Um mês de conflito e suas consequências
Os ataques combinados de Estados Unidos e Israel contra o território iraniano completaram um mês nesta semana, sem uma perspectiva concreta de acordo para encerrar o conflito. A escalada resultou na morte de importantes autoridades persas, incluindo o líder supremo, Ali Khamenei, conforme noticiado pela TV estatal.
A guerra também provocou o fechamento do Estreito de Ormuz, uma rota estratégica controlada pelo Irã por onde circula cerca de 20% dos carregamentos de petróleo no mercado internacional.

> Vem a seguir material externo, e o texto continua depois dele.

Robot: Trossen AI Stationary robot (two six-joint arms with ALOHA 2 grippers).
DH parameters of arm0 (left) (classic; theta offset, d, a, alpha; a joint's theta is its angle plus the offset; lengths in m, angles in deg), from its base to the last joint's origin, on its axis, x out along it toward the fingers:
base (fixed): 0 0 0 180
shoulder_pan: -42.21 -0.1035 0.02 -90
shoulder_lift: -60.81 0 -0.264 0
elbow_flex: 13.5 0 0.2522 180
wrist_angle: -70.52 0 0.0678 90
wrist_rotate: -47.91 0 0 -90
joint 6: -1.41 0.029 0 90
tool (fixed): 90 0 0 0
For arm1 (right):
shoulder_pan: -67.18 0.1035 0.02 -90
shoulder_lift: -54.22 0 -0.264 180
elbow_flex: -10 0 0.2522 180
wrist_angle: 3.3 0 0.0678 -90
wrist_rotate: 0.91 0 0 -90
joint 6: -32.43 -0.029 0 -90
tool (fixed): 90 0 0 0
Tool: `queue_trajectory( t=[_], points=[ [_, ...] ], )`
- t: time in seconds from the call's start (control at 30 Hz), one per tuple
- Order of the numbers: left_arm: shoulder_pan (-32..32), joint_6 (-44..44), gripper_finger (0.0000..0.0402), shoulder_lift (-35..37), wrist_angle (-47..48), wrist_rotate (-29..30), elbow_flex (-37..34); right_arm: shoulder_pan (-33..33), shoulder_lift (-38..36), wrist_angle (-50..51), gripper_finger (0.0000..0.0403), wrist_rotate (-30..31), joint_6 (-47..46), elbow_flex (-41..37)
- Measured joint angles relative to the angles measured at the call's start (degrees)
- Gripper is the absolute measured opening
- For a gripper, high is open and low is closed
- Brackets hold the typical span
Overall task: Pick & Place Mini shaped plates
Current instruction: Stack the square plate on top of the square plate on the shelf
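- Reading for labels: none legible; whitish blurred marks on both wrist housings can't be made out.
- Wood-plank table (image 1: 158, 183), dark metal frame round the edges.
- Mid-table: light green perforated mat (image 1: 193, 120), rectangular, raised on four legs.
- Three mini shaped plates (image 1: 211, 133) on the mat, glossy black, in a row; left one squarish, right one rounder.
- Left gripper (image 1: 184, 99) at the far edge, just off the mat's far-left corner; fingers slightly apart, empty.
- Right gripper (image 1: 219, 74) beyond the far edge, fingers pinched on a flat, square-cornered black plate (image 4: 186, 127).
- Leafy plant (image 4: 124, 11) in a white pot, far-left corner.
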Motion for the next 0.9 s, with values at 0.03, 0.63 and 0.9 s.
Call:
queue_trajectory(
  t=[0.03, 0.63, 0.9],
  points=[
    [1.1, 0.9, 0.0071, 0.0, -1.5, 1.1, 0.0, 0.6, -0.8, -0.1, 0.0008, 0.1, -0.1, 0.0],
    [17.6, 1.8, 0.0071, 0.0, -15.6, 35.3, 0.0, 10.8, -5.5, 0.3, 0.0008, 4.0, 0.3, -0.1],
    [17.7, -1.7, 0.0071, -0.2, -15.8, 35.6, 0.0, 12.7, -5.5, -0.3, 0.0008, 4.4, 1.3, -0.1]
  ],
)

Como consequência direta, o preço do barril de petróleo já registrou um aumento de aproximadamente 50%. Além dos impactos econômicos, pesquisadores alertam para os riscos ambientais e climáticos associados ao conflito. Nesta quarta-feira, o presidente dos EUA, Donald Trump, fará um pronunciamento à nação para abordar a situação da guerra, com transmissão ao vivo a partir das 22h (horário de Brasília).